In the entries below, identify every line with the string "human" and copy it.

(Stored entries)
--------------------------------------------------

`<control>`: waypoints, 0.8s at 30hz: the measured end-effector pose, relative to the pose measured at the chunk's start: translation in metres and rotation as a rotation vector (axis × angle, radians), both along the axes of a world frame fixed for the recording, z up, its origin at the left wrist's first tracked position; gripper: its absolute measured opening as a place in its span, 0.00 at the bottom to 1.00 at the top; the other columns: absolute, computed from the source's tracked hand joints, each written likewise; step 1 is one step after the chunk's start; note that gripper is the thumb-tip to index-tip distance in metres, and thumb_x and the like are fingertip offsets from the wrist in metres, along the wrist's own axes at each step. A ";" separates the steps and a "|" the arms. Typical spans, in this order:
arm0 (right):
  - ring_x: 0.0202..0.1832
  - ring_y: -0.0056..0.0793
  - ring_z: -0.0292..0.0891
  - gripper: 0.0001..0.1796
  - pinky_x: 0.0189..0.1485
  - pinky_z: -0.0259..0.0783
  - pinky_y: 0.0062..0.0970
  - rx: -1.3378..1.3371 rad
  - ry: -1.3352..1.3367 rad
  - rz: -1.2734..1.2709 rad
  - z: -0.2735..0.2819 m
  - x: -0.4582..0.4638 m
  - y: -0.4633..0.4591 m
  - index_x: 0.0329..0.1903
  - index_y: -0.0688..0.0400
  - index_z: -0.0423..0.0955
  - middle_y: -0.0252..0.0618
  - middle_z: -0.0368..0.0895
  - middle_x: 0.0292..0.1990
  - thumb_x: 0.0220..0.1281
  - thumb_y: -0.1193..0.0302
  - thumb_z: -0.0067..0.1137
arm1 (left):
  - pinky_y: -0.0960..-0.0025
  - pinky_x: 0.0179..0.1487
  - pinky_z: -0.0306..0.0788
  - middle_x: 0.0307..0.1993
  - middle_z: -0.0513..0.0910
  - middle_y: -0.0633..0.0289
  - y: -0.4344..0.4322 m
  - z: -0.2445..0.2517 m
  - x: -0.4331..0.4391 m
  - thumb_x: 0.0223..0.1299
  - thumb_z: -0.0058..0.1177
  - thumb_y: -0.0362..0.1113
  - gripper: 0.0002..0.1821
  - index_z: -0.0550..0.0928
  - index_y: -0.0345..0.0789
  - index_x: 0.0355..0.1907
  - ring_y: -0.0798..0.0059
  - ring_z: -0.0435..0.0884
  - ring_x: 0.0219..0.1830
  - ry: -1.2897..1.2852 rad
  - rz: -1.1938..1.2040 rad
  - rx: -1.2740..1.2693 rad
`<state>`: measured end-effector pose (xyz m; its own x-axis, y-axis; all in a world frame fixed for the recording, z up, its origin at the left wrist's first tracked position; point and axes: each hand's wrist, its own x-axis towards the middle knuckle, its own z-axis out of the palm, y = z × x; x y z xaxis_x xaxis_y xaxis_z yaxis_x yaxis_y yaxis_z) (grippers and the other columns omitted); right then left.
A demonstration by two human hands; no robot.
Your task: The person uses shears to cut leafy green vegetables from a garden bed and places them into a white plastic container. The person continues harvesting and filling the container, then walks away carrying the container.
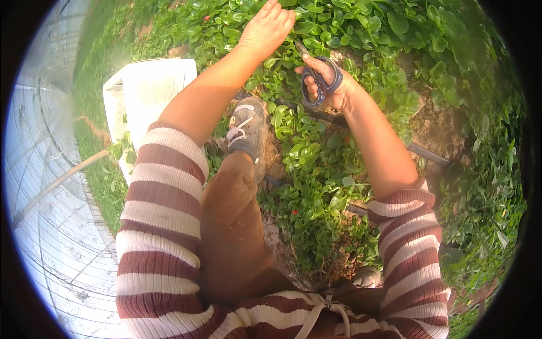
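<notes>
My right hand (324, 82) holds a pair of scissors (312, 91) with dark blue handles, my fingers through the loops. Their metal blades point up and left into low, glossy green-leaved plants (305, 156). Up and to the left of the scissors, my left hand (269, 25) reaches over the foliage with its back to the camera. Its fingertips lie at the picture's top edge, and whether they grip a stem cannot be seen.
A white container (152, 80) lined with printed paper stands among the plants at left. Dark irrigation pipes (427, 154) cross the bare soil. My shoe (250, 127) rests between plants. At far left, a pole (63, 184) runs before a translucent greenhouse wall (55, 237).
</notes>
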<state>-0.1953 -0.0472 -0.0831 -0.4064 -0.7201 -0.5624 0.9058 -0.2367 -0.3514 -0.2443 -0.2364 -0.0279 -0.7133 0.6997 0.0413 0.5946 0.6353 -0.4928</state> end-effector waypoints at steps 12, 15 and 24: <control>0.17 0.18 0.65 0.26 0.19 0.64 0.18 0.362 0.282 0.067 0.025 0.000 0.015 0.40 0.57 0.70 0.29 0.68 0.20 0.54 0.46 0.59 | 0.53 0.72 0.43 0.53 0.74 0.54 -0.012 -0.004 -0.007 0.51 0.44 0.37 0.22 0.77 0.34 0.50 0.58 0.62 0.65 -0.005 0.019 -0.137; 0.20 0.18 0.63 0.27 0.22 0.63 0.19 0.403 0.236 0.048 0.022 -0.020 0.014 0.40 0.57 0.70 0.28 0.67 0.20 0.53 0.46 0.59 | 0.57 0.69 0.49 0.45 0.71 0.63 -0.012 -0.011 -0.012 0.43 0.57 0.35 0.27 0.70 0.39 0.51 0.67 0.66 0.56 -0.068 0.218 -0.375; 0.21 0.23 0.66 0.32 0.25 0.65 0.24 0.220 0.118 0.191 0.018 -0.041 0.008 0.44 0.58 0.67 0.30 0.68 0.21 0.54 0.41 0.54 | 0.62 0.64 0.56 0.41 0.72 0.64 -0.021 -0.028 -0.008 0.49 0.53 0.34 0.20 0.72 0.39 0.48 0.70 0.70 0.50 0.061 0.260 -0.191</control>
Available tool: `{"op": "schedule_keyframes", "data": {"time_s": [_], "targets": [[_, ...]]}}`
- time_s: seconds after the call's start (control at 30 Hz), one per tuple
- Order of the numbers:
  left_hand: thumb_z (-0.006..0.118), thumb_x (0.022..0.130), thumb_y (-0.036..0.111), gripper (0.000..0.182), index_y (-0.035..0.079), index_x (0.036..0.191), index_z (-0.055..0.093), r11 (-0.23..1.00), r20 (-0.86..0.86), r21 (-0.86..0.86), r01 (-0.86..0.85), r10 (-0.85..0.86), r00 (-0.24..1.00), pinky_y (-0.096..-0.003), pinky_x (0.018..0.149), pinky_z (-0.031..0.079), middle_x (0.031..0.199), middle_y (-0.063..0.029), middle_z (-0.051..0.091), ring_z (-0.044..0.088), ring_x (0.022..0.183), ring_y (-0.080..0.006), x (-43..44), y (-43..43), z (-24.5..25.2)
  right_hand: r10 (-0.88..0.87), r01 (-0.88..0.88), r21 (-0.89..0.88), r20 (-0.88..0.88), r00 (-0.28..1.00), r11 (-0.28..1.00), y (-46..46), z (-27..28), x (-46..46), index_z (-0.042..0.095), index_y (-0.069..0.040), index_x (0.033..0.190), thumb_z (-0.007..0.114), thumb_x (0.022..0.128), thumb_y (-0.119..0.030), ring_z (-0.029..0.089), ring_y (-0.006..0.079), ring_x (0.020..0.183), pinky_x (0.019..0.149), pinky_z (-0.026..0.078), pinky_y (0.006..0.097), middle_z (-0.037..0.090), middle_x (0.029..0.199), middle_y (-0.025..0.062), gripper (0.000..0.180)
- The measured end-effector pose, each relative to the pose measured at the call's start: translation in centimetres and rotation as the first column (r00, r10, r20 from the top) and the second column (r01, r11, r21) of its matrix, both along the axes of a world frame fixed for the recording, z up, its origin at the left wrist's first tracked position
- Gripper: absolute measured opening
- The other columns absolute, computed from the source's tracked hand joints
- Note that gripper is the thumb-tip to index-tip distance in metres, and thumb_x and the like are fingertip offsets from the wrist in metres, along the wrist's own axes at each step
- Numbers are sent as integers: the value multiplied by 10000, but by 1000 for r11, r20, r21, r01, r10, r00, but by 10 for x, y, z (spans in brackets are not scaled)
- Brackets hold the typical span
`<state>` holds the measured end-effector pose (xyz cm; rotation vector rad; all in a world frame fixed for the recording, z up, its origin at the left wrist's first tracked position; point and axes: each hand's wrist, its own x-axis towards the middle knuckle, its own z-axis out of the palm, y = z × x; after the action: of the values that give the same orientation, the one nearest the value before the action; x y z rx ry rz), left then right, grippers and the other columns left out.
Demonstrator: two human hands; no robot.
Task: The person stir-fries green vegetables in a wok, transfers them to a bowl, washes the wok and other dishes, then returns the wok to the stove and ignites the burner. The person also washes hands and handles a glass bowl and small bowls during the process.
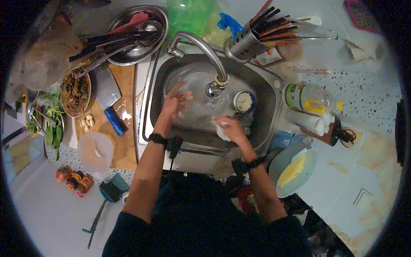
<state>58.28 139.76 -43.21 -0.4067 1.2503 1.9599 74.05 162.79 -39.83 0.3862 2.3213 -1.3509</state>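
Both of my hands are over a stainless steel sink (266, 74). A large, clear round vessel, perhaps a basin or lid (196, 77), lies in it under the metal faucet (200, 43). My left hand (176, 101) is at the vessel's left side, fingers spread, with nothing gripped in it. My right hand (231, 128) holds a white cloth (223, 133) near the sink's front right. Beyond that hand sits a round container with a pale inside (244, 101), and a dark scouring pad (245, 120) lies beside it. Water blurs the middle of the sink.
Left of the sink, a wooden cutting board (123, 151) bears a blue-handled cleaver (114, 122), garlic cloves (88, 122) and a translucent bowl (95, 152). Behind stand a steel basin (163, 19) with utensils and a chopstick holder (245, 48). At right are a plastic bottle (311, 98) and a pale green basin (273, 163).
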Motion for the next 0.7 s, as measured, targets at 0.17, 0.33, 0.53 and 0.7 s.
{"op": "schedule_keyframes", "data": {"time_s": [0.17, 0.33, 0.53, 0.7], "targets": [[535, 856, 105, 475, 154, 1326, 484, 967, -196, 229, 115, -70, 978, -362, 872, 477, 1196, -64, 596, 593, 988, -167, 7, 53, -73, -38, 130, 309, -287, 957, 942, 45, 35, 62, 506, -98, 1285, 585, 813, -10, 497, 240, 1178, 985, 383, 322, 518, 1293, 120, 487], [509, 946, 235, 296, 101, 1200, 581, 996, -906, -20, -88, 19, 423, -367, 866, 475, 1090, -126, 625, 594, 1000, -224, 61, 91, -116, -369, 359, -89, -154, 917, 929, 57, 33, 80, 562, -32, 1190, 579, 899, -131, 524, 226, 1124, 980, 395, 347, 550, 1249, 111, 308], [527, 940, 368, 458, 106, 1313, 482, 977, 112, 213, -20, -4, 994, -363, 621, 541, 836, -105, 583, 651, 714, -266, 40, 50, -104, -380, 363, -286, -3, 925, 887, 32, 26, 58, 567, -15, 1173, 604, 891, -174, 571, 208, 1020, 874, 467, 322, 597, 1131, 89, 326], [537, 926, 306, 364, 103, 1228, 535, 994, -130, 67, -82, 90, 987, -387, 654, 565, 909, -106, 614, 655, 774, -258, 25, 22, -84, -290, 294, -150, 50, 956, 944, -7, 35, 10, 602, -25, 1140, 594, 909, -215, 568, 178, 1005, 892, 449, 306, 617, 1123, 87, 300]]}}
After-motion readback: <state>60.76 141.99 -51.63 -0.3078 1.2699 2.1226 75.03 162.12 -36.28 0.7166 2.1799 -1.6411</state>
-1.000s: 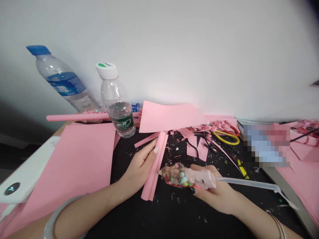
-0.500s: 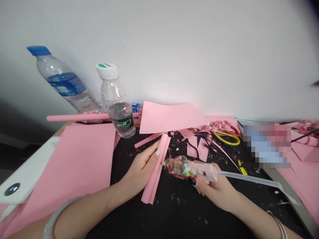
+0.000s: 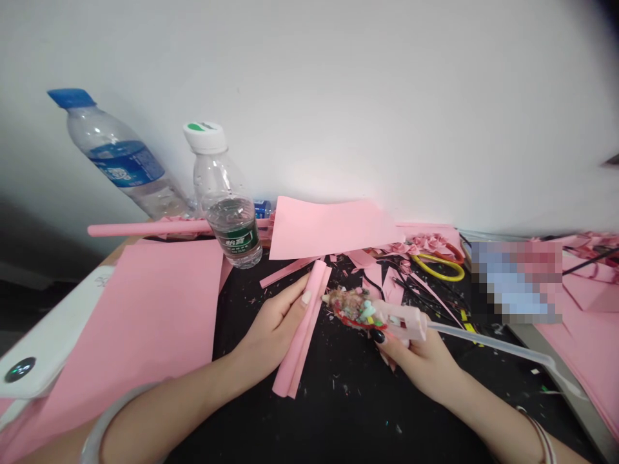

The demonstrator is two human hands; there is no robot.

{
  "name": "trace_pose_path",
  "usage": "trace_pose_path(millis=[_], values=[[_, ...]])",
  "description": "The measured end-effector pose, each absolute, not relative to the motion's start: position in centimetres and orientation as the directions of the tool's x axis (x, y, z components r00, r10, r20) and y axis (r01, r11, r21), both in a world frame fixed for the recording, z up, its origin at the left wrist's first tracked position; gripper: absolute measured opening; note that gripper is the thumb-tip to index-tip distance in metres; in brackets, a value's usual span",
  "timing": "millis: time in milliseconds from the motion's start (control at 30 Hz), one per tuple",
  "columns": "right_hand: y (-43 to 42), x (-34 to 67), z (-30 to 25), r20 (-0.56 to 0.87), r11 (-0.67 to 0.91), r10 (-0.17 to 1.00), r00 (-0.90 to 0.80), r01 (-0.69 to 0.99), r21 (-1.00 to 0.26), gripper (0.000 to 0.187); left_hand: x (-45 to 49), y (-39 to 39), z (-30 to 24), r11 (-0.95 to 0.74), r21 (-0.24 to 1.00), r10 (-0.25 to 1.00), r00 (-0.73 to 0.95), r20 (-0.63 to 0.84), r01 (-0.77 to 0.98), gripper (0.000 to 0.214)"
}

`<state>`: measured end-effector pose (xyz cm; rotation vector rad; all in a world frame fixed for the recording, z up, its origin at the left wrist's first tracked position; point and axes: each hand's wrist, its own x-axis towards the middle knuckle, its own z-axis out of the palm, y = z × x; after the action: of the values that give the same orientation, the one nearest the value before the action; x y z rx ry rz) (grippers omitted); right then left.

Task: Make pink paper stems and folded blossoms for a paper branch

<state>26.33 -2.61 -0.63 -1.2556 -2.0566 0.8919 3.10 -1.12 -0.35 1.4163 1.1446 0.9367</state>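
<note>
**Glue gun nozzle right up against the folded pink strip**

Here we are at the black work mat (image 3: pixel 232 412), and the hands are apart but working close together. The left hand (image 3: pixel 273 328) is clamped on a folded pink paper strip (image 3: pixel 302 338), which stands slantwise on the mat in the middle of the scene. The right hand (image 3: pixel 416 367) is wrapped around a pink hot glue gun (image 3: pixel 399 320), its front end crusted with old glue and coloured bits. The nozzle sits just beside the strip's edge, though I can't tell whether they touch. A long, clear glue stick (image 3: pixel 488 341) trails out the back toward the right.

The danger is right there: that hot tip is close to the left hand's fingers (image 3: pixel 294 298), so one slip of the gun could mean a burn. Any glue dripping from the tip could also mark the mat or strip, and the crusted nose could shed debris. If the left hand's grip loosens, the fold may spring open.

Off to the left lies a broad pink paper sheet (image 3: pixel 130 335). On the far side, yellow-handled scissors (image 3: pixel 438 267) sit among paper scraps, with an uncapped risk of none from the upright water bottle (image 3: pixel 225 219), well out of the way.
</note>
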Motion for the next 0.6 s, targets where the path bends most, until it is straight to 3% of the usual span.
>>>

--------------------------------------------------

Solved problem =>
A demonstration by two human hands; no robot.
Demonstrator: two human hands; no robot.
The demonstrator is two human hands; there is no robot.

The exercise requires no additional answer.